Este adoctrinamiento —típico de los gobiernos autoritarios— es uno de los mecanismos del control estatal, pero todavía peor es el recorte presupuestario. Un aspecto dramático ha sido la caída en picada de los salarios: un profesor universitario con doctorado, publicaciones, dos idiomas y quince años de trayectoria gana mensualmente 80,000 bolívares, lo que oscila entre 121 y 40 dólares, dependiendo de si el dinero se cambia a la tasa oficial o a la del mercado negro. El desplome del salario ha provocado que las cinco universidades principales de Venezuela hayan perdido 1600 profesores desde el año 2012. Por ejemplo, la Universidad Simón Bolívar, principal centro de estudios de ciencias aplicadas del país, ha perdido 18 por ciento del personal docente.

No basta con ofrecer salarios atractivos para contrarrestar los efectos de esta fuga de cerebros. La Unesco propone conectar las instituciones nacionales entre sí y conectar estas con otras en el mundo para facilitar la movilidad profesoral y estudiantil. Hay que aprovechar las potencialidades de cada una y no repetir esfuerzos; apoyarse en las tecnologías de la información para virtualizar el campus y democratizar la docencia, y revisar el modelo de escuelas y facultades para fortalecer las ventajas competitivas.

Las políticas de investigación y docencia deben ser decididas por las instituciones y orientadas hacia el crecimiento económico sostenible, sin olvidar la formación humanística para la promoción de una ciudadanía democrática y pluralista.

El enfoque dado a la lucha sindical en las universidades ha incidido en la crisis actual y también debe cambiar. Parte sustantiva del presupuesto de las instituciones se va en jubilaciones de un personal que pasa a retiro con su sueldo completo de por vida tras veinticinco años de servicio; para colmo, en los años ochenta se aupó que el Estado y el gremio docente decidieran los salarios sin mediar diferencias de calidad y localización geográfica ni tampoco los méritos individuales.
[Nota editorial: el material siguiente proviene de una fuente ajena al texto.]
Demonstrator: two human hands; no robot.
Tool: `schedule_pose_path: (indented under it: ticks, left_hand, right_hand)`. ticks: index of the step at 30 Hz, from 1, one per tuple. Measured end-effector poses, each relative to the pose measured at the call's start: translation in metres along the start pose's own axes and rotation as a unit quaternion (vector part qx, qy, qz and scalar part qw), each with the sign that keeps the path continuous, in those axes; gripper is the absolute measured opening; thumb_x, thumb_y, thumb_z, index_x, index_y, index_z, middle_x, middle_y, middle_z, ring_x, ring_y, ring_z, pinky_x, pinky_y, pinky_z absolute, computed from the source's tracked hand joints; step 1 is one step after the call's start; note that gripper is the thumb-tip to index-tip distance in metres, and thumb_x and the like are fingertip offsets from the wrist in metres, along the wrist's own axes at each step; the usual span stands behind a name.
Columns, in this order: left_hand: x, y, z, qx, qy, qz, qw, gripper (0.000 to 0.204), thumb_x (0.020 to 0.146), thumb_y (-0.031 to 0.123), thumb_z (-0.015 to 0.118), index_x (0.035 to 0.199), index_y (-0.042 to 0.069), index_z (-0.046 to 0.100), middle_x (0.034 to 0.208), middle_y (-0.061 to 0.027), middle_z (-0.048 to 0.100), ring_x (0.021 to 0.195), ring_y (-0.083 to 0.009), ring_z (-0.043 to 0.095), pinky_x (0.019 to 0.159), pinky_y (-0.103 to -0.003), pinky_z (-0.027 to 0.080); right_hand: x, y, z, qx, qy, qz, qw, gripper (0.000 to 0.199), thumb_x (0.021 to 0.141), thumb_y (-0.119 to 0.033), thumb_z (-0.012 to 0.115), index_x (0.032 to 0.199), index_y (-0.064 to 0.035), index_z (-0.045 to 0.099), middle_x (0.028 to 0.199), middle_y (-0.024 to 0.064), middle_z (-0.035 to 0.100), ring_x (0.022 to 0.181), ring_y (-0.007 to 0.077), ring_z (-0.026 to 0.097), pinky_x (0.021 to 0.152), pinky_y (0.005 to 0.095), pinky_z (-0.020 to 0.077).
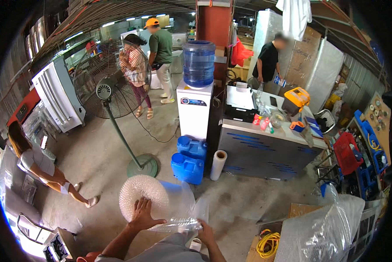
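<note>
A large roll of bubble wrap is right in front of me, its coiled end turned toward the lower left. My left hand lies against that end near the core, fingers stretched and thumb pointing right. A loose sheet of the wrap hangs off the roll toward me. My right hand is closed on the edge of this sheet, to the right of my left hand. The fingertips of the right hand are partly hidden by the clear plastic.
Beyond the roll stand a pedestal fan, blue jerrycans, a water dispenser and an upright film roll. A counter is at right. Plastic-wrapped goods and a yellow cord lie lower right. Several people stand around; one is at left.
</note>
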State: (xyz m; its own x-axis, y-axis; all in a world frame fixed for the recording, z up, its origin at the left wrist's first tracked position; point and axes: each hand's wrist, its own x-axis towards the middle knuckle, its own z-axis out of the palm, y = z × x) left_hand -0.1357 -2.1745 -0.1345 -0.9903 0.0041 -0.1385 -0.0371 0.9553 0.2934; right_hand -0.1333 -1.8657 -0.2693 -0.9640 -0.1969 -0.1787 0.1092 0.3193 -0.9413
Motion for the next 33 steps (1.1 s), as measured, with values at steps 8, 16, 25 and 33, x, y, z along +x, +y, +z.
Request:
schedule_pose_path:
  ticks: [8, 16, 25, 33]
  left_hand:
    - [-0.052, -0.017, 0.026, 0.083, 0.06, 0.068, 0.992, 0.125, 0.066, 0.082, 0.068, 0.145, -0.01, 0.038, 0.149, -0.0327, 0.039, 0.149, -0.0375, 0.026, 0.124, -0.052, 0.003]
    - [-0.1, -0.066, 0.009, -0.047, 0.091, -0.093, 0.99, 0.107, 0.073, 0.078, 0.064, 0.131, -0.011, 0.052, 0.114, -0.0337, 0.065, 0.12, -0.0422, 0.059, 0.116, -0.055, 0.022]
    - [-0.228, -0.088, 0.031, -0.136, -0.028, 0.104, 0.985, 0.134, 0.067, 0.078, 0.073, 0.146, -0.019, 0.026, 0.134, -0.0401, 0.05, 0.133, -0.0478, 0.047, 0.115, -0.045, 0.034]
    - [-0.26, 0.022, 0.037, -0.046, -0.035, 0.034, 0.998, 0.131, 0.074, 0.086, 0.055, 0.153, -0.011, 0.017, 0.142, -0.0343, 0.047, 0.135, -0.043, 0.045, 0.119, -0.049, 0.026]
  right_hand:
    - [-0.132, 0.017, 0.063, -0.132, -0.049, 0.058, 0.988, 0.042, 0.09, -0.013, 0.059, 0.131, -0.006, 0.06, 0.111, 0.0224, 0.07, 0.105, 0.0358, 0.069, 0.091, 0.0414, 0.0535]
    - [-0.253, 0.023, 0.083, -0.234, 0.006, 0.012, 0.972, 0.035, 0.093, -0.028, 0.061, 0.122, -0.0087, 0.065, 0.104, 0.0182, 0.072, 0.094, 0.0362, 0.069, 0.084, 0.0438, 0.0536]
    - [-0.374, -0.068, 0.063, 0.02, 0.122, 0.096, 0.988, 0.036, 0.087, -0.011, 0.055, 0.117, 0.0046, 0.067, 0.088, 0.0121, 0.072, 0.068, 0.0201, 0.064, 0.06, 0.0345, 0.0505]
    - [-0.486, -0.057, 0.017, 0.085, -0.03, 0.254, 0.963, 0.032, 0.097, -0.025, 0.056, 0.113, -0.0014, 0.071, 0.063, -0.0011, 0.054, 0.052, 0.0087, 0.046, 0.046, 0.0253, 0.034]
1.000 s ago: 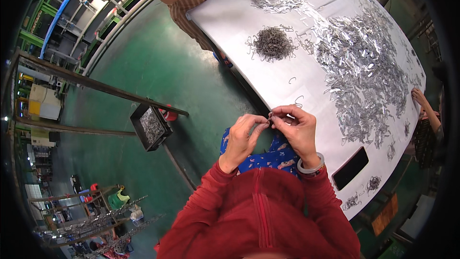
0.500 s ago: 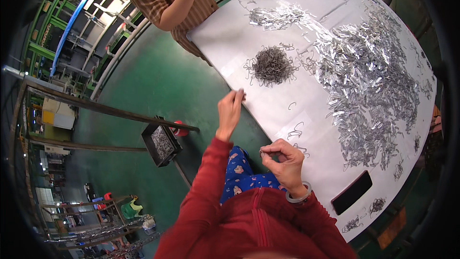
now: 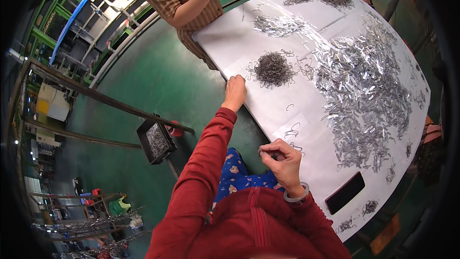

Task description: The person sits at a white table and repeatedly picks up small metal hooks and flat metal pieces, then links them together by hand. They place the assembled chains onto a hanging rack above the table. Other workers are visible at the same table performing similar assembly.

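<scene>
My left hand reaches out to the near edge of the white table, fingers curled down on the tabletop beside a dark pile of wire hooks. Whether it grips a hook I cannot tell. My right hand stays close to my body at the table's edge, fingers pinched on a small wire piece. A few loose wire hooks lie just beyond it. A broad heap of shiny metal clips covers the table's right half.
A person in a striped brown shirt stands at the table's far left corner. A black tray of metal parts sits on a stand to my left. A black phone lies near the table's edge. Smaller clip piles lie farther back.
My hands, together at my lap a second ago, have parted. The left arm stretched forward to the wire hook pile; the right hand stayed near my body with its piece.
</scene>
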A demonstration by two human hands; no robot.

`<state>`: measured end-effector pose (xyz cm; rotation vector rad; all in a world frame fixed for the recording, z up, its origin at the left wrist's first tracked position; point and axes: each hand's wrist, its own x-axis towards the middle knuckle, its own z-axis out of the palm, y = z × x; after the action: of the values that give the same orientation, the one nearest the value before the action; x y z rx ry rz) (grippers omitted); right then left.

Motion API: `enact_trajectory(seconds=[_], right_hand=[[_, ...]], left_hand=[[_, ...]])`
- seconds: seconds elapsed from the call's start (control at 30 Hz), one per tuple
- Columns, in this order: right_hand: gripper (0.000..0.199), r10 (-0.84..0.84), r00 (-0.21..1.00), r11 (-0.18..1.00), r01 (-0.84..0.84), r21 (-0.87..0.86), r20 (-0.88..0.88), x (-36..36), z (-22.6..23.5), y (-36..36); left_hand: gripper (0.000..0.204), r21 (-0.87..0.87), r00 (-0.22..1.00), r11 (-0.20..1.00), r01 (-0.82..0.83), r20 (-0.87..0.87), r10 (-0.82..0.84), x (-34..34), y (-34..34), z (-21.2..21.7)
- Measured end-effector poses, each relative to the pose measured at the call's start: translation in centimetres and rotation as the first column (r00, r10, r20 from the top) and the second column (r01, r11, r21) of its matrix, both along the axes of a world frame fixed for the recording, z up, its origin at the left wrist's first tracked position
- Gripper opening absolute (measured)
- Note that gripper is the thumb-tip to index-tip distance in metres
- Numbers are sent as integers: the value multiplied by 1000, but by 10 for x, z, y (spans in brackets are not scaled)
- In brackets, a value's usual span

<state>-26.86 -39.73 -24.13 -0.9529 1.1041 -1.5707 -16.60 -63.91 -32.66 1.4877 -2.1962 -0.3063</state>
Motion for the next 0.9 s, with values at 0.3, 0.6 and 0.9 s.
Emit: enact_trajectory(seconds=[0.3, 0.6, 0.9], right_hand=[[15, -91, 972, 995, 98, 25, -218, 10, 2, -1], [17, -109, 993, 992, 111, 52, -43, 17, -2, -3], [25, -193, 891, 977, 135, -167, -410, -4, -2, -5]], left_hand=[[9, 198, 724, 930, 309, -683, -96, 36, 132, 91], [8, -3, 769, 949, 314, -586, -256, 45, 190, 105], [6, 153, 526, 950, 271, -850, -14, 37, 200, 90]])
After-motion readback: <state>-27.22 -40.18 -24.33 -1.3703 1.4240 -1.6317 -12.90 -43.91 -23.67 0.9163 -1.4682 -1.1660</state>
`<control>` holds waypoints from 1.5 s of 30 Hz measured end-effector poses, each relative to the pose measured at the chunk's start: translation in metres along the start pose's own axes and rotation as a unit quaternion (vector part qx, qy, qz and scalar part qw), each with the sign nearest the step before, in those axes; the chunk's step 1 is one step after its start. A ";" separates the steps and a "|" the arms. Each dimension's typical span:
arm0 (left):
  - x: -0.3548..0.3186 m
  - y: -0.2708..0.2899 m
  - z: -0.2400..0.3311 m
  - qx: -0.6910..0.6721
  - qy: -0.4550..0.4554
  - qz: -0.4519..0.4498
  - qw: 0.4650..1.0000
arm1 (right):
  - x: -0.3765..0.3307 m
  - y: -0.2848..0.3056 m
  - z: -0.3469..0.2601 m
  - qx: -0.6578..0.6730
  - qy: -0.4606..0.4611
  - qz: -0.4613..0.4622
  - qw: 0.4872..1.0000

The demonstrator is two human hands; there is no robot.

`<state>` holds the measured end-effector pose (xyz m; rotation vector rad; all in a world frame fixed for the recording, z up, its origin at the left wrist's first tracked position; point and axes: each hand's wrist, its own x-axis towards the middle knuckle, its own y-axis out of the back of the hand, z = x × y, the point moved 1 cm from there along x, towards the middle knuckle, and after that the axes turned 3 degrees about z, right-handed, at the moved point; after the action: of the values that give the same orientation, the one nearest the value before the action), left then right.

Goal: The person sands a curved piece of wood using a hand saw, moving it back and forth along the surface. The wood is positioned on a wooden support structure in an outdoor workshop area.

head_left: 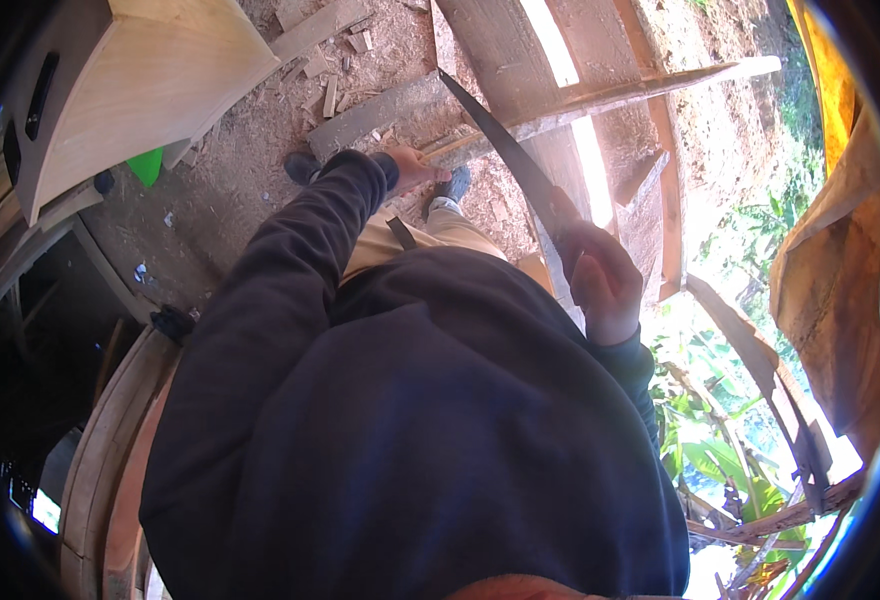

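Note:
A handsaw [517, 158] is gripped by its handle in my right hand [605, 280], which is closed, at the right of my body. Its dark, tapering blade points up and to the left, crossing over a long narrow wooden board [610, 103]. The frame does not show whether the teeth touch the wood. My left hand [415, 170] is closed on the board's near left end, just above my feet. From there the board runs right, across wider planks, to a brightly lit far end.
Sawdust and wood offcuts [332, 95] cover the ground around my shoes [447, 185]. Wide planks [505, 50] lie ahead. A pale plywood piece [160, 80] with dark slots stands at the upper left. Curved timber [110, 450] is at lower left, and an orange-brown sheet [830, 290] hangs at right.

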<state>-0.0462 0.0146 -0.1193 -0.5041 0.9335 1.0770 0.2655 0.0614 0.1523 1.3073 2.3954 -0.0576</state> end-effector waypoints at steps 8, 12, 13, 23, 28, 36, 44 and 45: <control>0.010 -0.093 -0.029 0.030 -0.050 0.155 0.986 | 0.020 -0.019 -0.037 -0.081 -0.159 -0.042 0.983; -0.001 -0.093 -0.027 0.032 -0.039 0.160 0.986 | 0.042 -0.032 -0.051 -0.030 -0.207 -0.059 0.976; -0.004 -0.089 -0.027 0.038 -0.045 0.154 0.986 | 0.047 -0.038 -0.056 -0.073 -0.217 -0.052 0.972; 0.006 -0.083 -0.035 0.078 -0.048 0.162 0.983 | 0.065 -0.072 -0.056 -0.204 -0.217 -0.035 0.954; 0.018 -0.098 -0.042 0.068 -0.042 0.203 0.976 | 0.062 -0.081 -0.064 -0.158 -0.259 -0.049 0.952; -0.001 -0.058 -0.019 0.114 -0.043 0.217 0.969 | 0.042 -0.048 -0.025 -0.218 -0.117 -0.027 0.968; -0.009 -0.004 0.004 0.218 -0.032 0.271 0.937 | 0.070 -0.005 0.023 -0.395 0.220 -0.056 0.890; -0.017 0.004 0.010 0.232 -0.035 0.270 0.934 | 0.068 -0.005 0.017 -0.407 0.220 -0.080 0.883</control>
<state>-0.0489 0.0154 -0.0994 0.2005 1.2554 1.2962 0.2345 0.1094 0.1106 0.7532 2.3983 1.1813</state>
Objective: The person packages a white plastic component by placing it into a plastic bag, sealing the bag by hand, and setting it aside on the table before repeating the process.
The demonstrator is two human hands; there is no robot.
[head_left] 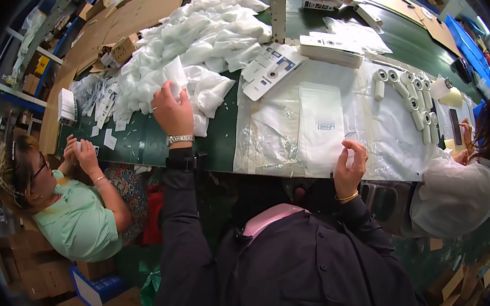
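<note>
My left hand (173, 114) reaches over the near edge of a large heap of white wrapped bundles (210, 32). Its thumb and fingers close around a white wrapped bundle (174, 72) that stands up from the heap. At the table's front edge is my right hand (350, 169), its fingers loosely curled and apart, with nothing visible in them. Just beyond it lies a flat translucent plastic bag (321, 119) with dark print, on a clear plastic-covered sheet (268, 145).
Flat white printed boxes (272, 70) and a box stack (331, 50) lie beyond the sheet. White handheld devices with round heads (412, 104) stand in rows on the right. A metal post (278, 8) rises from the green table. Co-workers sit left (73, 211) and right (455, 192).
</note>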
Para recuperar la calidad de la educación superior, las universidades deben abrirse a enfoques de financiamiento novedosos. Un cambio importante sería separar las jubilaciones del presupuesto de cada institución, administradas por un organismo nacional con aportes del personal y el Fondo para el Desarrollo Nacional; otro sería establecer un impuesto a los egresados manejado por cada universidad o tecnológico. Asimismo, estas deben ofrecer los sueldos que consideren adecuados.

Por último, si se cumple la Ley Orgánica de Ciencia, Tecnología e Innovación, se contaría con recursos para la investigación universitaria provenientes directamente de la empresa privada sin pasar por la burocracia estatal.

Solo tomando medidas como estas (con el consenso de los actores involucrados) la educación superior podrá colaborar con la indispensable reconstrucción de Venezuela en el futuro.